FIG. 1 is a block diagram showing an embodiment of the present invention, and FIG. 2 is a block diagram showing a conventional example. 101 and 106 are random number generators (random number generating means), 102 and 107 are memories, 103 is a deciphering device (decoding means), 104 and 109 are computing units (computing means), 105 is a communication line, 108 is an encrypting device (encoding means),
110 is a decryption device and 111 is a confirmation device.

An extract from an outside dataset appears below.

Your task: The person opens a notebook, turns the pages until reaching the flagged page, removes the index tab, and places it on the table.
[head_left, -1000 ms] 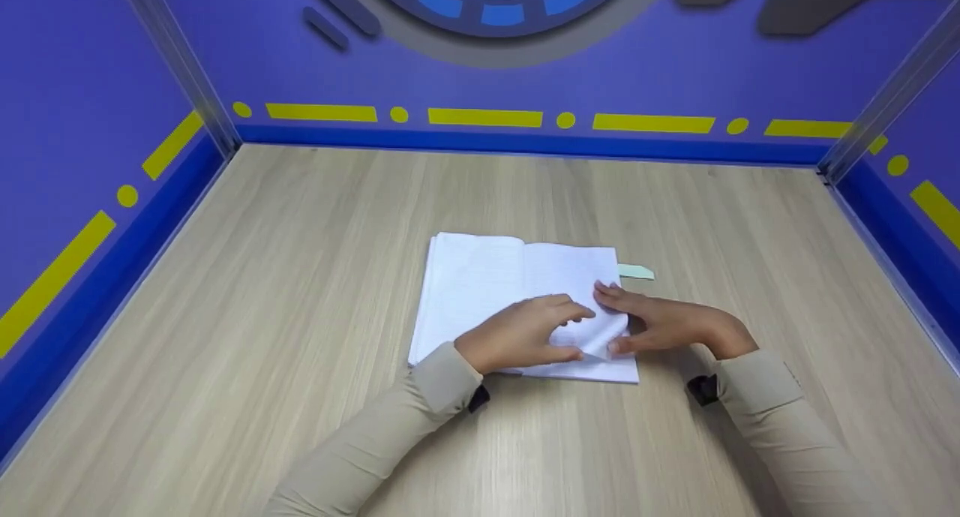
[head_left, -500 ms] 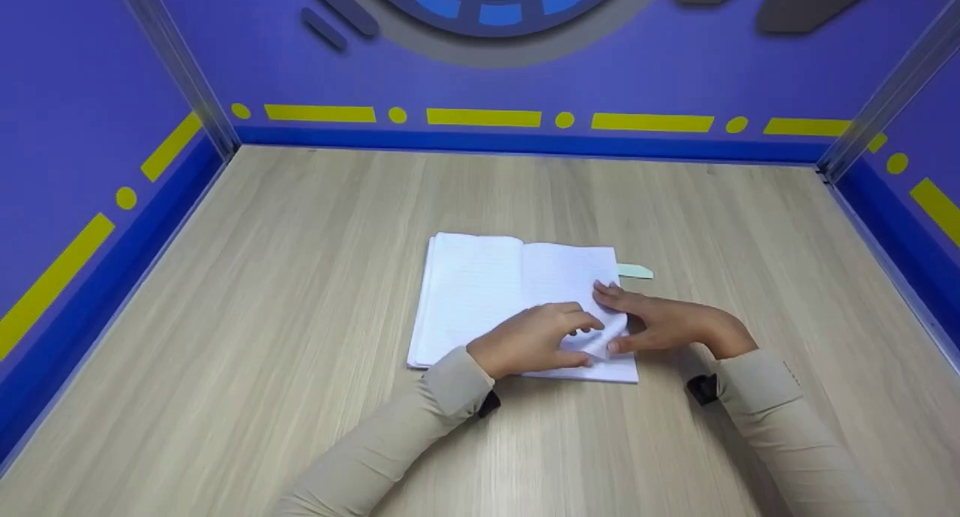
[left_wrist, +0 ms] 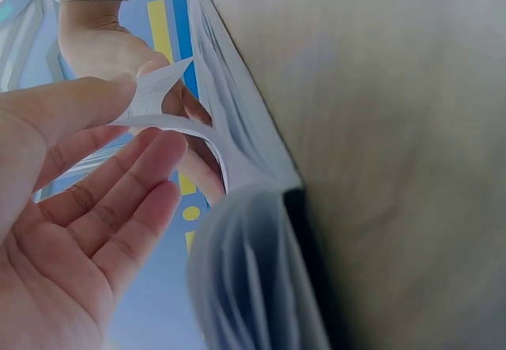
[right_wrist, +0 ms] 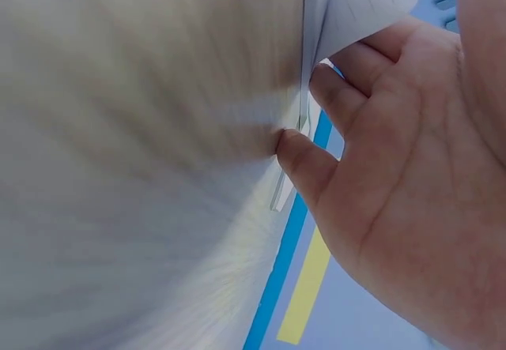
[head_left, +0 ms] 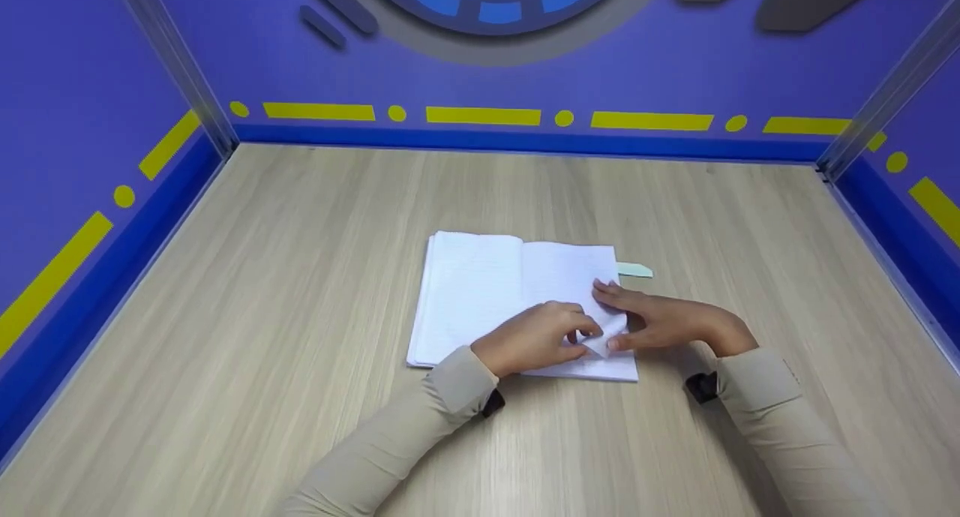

 ─────────────────────────────────────────────────── ─── Continuation of the front page (56) References Japanese Patent Laid-Open No. Hei 2-195743 (JP, A) Koyama “Safe and Efficient Protocol Proving that Public Key Cryptography Can Be Decrypted” IEICE Transactions D- ▲ I ▼, Vol. J72-D- ▲ I ▼, No. 4, P.I. 301-307 Sakurai "Interactive proof and Dummy Response" IEICE technical research report ISE89-23

Claims (1)

(57) [Claims] 1. An authentication system in which a decrypter having a decryption ability with respect to a cipher used for partner authentication, personal authentication, data authentication, etc., authenticates to a confirming party who is a communication partner that the decryptor has the decryption ability. At the confirmer side, a random number generating means for randomly generating a plaintext, an encryption means for encrypting the generated plaintext with an encryption function E, and E and F are measured with respect to the encryption function E. And a means for calculating a function F satisfying the condition that it is difficult to obtain F (X) from E (X) and E (X) from F (X). In addition, the decryption means for decrypting the cipher to be decrypted and the operation means for computing the function F are provided, and the decrypter decrypts the ciphertext sent from the confirmer by using the decryption means, and Confirmed by encrypting using the calculation means of function F Sent back, the verification party authentication scheme and performing authentication by the data sent plaintext generated by the random number generating means and calculating to obtain been found out data by the arithmetic means of the function F from decryption person.